** The problem **
The whole listing, please: repeat it exactly, with the pictures left out.

** Data shown **
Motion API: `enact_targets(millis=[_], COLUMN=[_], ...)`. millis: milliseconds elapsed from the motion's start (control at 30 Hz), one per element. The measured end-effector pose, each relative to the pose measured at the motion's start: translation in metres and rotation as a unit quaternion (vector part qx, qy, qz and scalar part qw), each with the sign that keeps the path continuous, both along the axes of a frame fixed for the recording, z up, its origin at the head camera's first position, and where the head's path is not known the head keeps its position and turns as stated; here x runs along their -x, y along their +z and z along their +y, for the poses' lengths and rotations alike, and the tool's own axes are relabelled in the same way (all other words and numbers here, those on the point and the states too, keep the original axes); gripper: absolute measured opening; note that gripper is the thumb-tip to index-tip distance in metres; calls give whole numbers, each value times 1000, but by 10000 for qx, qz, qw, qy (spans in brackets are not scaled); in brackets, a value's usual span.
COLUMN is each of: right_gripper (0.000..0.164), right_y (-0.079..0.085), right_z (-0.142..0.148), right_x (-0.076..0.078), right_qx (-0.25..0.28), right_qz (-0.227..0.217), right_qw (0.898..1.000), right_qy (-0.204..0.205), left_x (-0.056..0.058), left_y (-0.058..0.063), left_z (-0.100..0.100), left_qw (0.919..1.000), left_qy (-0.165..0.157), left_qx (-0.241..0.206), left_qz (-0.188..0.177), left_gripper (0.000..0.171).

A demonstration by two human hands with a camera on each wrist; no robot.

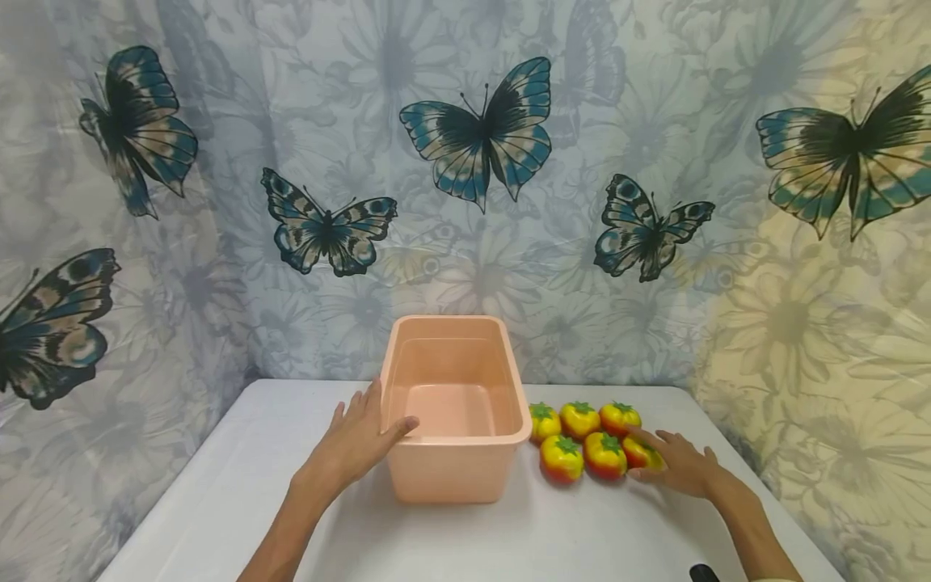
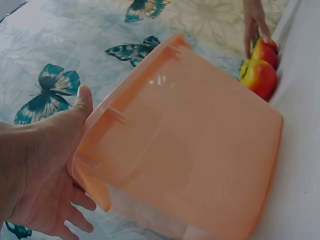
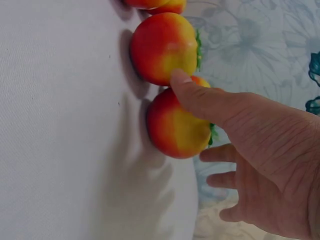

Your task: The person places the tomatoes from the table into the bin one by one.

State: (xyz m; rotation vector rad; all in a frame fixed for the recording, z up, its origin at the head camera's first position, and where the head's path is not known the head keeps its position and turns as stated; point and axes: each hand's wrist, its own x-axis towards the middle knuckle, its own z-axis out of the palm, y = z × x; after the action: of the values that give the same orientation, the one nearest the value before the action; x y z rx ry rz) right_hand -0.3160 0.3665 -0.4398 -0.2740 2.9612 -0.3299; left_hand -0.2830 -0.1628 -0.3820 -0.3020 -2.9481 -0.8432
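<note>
A peach-coloured plastic bin (image 1: pixel 451 473) stands upright on the white table with its inside bare. My left hand (image 1: pixel 356 432) rests at its near left corner, thumb over the rim and straight fingers along the outer side. Right of the bin sit several glossy red-and-yellow persimmons (image 1: pixel 562 459) with green leafy tops, in two rows. My right hand (image 1: pixel 676 465) reaches over the rightmost persimmon (image 3: pixel 177 125) of the near row. Its thumb overlaps that fruit in the right wrist view, while the other fingers stretch out, spread, beyond the leafy top.
The white tabletop (image 1: pixel 596 533) ends at a cloth backdrop (image 1: pixel 480 267) printed with butterflies and flowers, which also rises on both sides. A small black object (image 1: pixel 703 573) shows at the bottom edge, near the right forearm.
</note>
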Motion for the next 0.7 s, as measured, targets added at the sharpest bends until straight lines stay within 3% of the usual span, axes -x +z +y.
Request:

** Result for this exercise **
Motion API: `enact_targets(millis=[_], COLUMN=[_], ...)`. millis: milliseconds elapsed from the motion's start (control at 30 Hz), one per element. The measured end-effector pose, each relative to the pose measured at the motion's start: translation in metres and rotation as a unit quaternion (vector part qx, qy, qz and scalar part qw), each with the sign that keeps the path continuous, both along the axes of a frame fixed for the recording, z up, its origin at the head camera's first position, and where the head's path is not known the head keeps its position and turns as stated; here x runs along their -x, y along their +z and z along their +y, for the poses' lengths and rotations alike, and the tool's own axes are relabelled in the same way (all other words and numbers here, those on the point and the states too, keep the original axes); gripper: absolute measured opening; note that gripper is the thumb-tip to index-tip distance in metres; calls give whole numbers, each value times 1000, but by 10000 for qx, qz, qw, qy (spans in brackets are not scaled); in brackets, a value's usual span.
COLUMN is each of: right_gripper (0.000..0.164), right_y (-0.079..0.085), right_z (-0.142..0.148), right_x (-0.076..0.078), right_qx (-0.25..0.28), right_qz (-0.227..0.217), right_qw (0.898..1.000), right_qy (-0.204..0.205), left_x (-0.056..0.058), left_y (-0.058..0.063), left_z (-0.100..0.100), left_qw (0.919..1.000), left_qy (-0.165..0.157), left_qx (-0.241..0.206), left_qz (-0.188..0.177), left_gripper (0.000..0.171).

A demonstration by two human hands with a camera on each wrist; no robot.


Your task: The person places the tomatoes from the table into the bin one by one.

State: (xyz m; rotation vector rad; all in a frame fixed for the recording, z up, its origin at the head camera's first position, and where the head's path is not known the head keeps its position and turns as stated; point and axes: each hand's wrist, its own x-axis towards the middle knuckle, its own z-axis out of the palm, y = z × x; after the action: of the values that give the same orientation, the one nearest the value before the action; x y z rx ry rz) right_hand -0.3160 0.3665 -0.4398 -0.2740 2.9612 -0.3299; left_hand -0.2830 -0.1628 -0.3820 -0.3020 -2.9481 -0.8432
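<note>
A peach-coloured plastic bin (image 1: pixel 451 473) stands upright on the white table with its inside bare. My left hand (image 1: pixel 356 432) rests at its near left corner, thumb over the rim and straight fingers along the outer side. Right of the bin sit several glossy red-and-yellow persimmons (image 1: pixel 562 459) with green leafy tops, in two rows. My right hand (image 1: pixel 676 465) reaches over the rightmost persimmon (image 3: pixel 177 125) of the near row. Its thumb overlaps that fruit in the right wrist view, while the other fingers stretch out, spread, beyond the leafy top.
The white tabletop (image 1: pixel 596 533) ends at a cloth backdrop (image 1: pixel 480 267) printed with butterflies and flowers, which also rises on both sides. A small black object (image 1: pixel 703 573) shows at the bottom edge, near the right forearm.
</note>
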Motion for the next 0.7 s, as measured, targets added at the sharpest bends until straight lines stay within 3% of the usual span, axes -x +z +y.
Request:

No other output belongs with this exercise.